> [Provided material]
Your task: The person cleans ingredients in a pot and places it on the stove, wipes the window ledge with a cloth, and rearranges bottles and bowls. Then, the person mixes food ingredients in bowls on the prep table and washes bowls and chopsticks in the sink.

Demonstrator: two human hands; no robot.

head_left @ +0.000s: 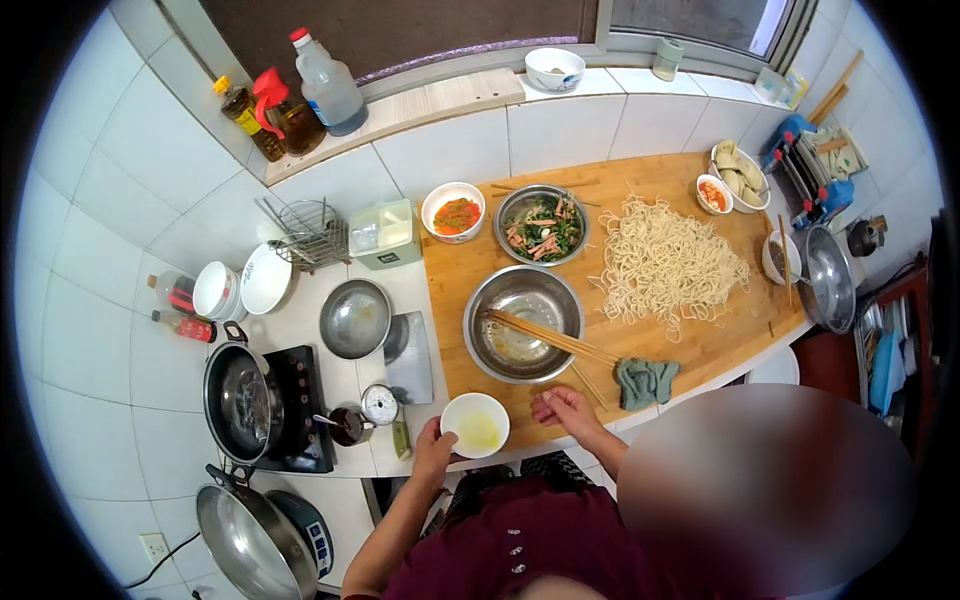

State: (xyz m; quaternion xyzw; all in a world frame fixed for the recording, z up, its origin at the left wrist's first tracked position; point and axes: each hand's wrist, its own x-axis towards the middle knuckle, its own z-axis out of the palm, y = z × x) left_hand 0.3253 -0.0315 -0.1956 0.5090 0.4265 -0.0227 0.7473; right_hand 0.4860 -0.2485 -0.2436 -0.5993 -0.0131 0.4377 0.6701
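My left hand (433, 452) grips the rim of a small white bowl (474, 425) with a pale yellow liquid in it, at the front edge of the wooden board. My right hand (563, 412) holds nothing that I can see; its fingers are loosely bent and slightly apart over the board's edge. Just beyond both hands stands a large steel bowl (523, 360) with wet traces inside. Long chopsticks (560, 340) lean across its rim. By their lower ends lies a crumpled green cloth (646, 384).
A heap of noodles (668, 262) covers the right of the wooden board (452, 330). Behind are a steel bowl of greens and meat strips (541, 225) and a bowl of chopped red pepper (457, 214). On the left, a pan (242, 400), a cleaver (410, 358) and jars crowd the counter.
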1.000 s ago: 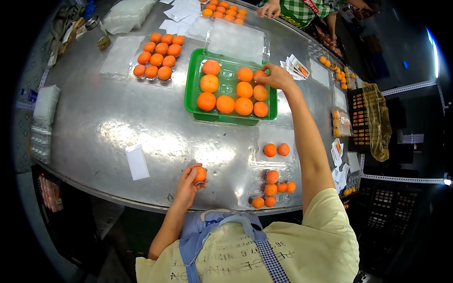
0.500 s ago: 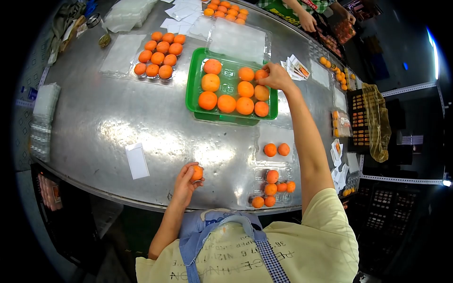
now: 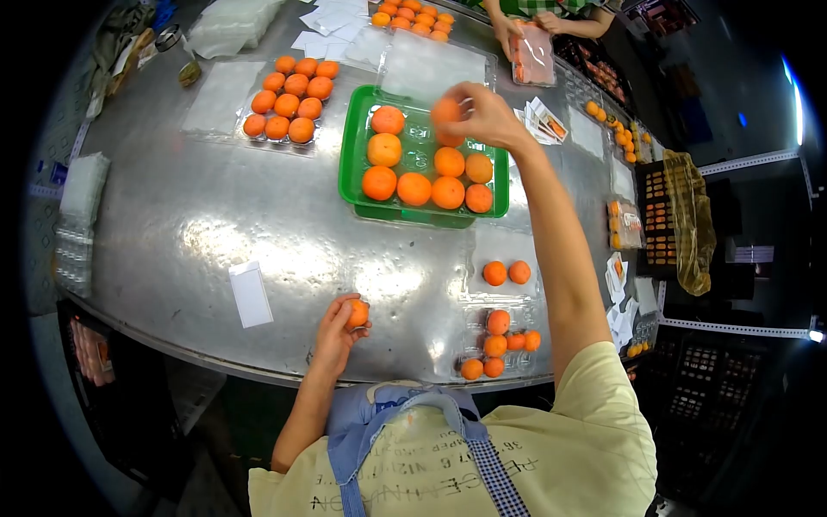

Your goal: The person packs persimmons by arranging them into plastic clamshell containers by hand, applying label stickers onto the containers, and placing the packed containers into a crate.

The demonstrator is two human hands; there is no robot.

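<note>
My left hand (image 3: 334, 334) is closed around a mandarin (image 3: 357, 315) above the near side of the metal table. Over the far edge of the green tray (image 3: 345, 177), my right hand (image 3: 484, 116) pinches another mandarin (image 3: 445, 111), slightly blurred by motion. A clear clamshell pack with its lid (image 3: 435, 71) folded back sits on the tray. Several mandarins lie in its cups, among them a paler one (image 3: 384, 150) on the left and one (image 3: 448, 192) near the front. One mandarin partly hides below my right fingers.
A filled clear pack (image 3: 287, 105) lies open at the left. Near my right arm, another open pack holds several mandarins (image 3: 495, 345). A white card (image 3: 250, 295) lies at the left front, and printed cards (image 3: 544, 122) lie right of the tray. Across the table, a co-worker's hands hold a packed box (image 3: 532, 56).
My right hand has lifted a mandarin from the pack's far right corner and moved it up and left. The left hand stays nearly still. The co-worker has brought a packed box over the table.
</note>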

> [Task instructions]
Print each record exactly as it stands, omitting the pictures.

> [Response for this exercise]
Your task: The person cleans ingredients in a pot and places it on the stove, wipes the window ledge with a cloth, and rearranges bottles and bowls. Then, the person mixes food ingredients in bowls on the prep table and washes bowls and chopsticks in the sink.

Demonstrator: two human hands; no robot.

head_left @ +0.000s: 

State: (xyz m; quaternion xyzw; all in a world frame fixed for the recording, z up, its origin at the left wrist's first tracked position; point and axes: each hand's wrist, its own x-axis towards the middle knuckle, its own z-axis out of the palm, y = z × x) left_hand 0.3253 -0.0315 -0.1956 0.5090 0.4265 -0.0227 0.7473; right_hand 0.4860 -0.2485 -0.2436 -0.5993 -0.0131 0.4377 0.6701
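My left hand (433, 452) grips the rim of a small white bowl (474, 425) with a pale yellow liquid in it, at the front edge of the wooden board. My right hand (563, 412) holds nothing that I can see; its fingers are loosely bent and slightly apart over the board's edge. Just beyond both hands stands a large steel bowl (523, 360) with wet traces inside. Long chopsticks (560, 340) lean across its rim. By their lower ends lies a crumpled green cloth (646, 384).
A heap of noodles (668, 262) covers the right of the wooden board (452, 330). Behind are a steel bowl of greens and meat strips (541, 225) and a bowl of chopped red pepper (457, 214). On the left, a pan (242, 400), a cleaver (410, 358) and jars crowd the counter.
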1.000 s ago: 
0.500 s ago: 
now: 

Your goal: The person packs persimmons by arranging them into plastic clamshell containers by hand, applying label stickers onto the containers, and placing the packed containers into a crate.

The demonstrator is two human hands; there is no robot.

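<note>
My left hand (image 3: 334, 334) is closed around a mandarin (image 3: 357, 315) above the near side of the metal table. Over the far edge of the green tray (image 3: 345, 177), my right hand (image 3: 484, 116) pinches another mandarin (image 3: 445, 111), slightly blurred by motion. A clear clamshell pack with its lid (image 3: 435, 71) folded back sits on the tray. Several mandarins lie in its cups, among them a paler one (image 3: 384, 150) on the left and one (image 3: 448, 192) near the front. One mandarin partly hides below my right fingers.
A filled clear pack (image 3: 287, 105) lies open at the left. Near my right arm, another open pack holds several mandarins (image 3: 495, 345). A white card (image 3: 250, 295) lies at the left front, and printed cards (image 3: 544, 122) lie right of the tray. Across the table, a co-worker's hands hold a packed box (image 3: 532, 56).
My right hand has lifted a mandarin from the pack's far right corner and moved it up and left. The left hand stays nearly still. The co-worker has brought a packed box over the table.
</note>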

The exercise has nothing more to it.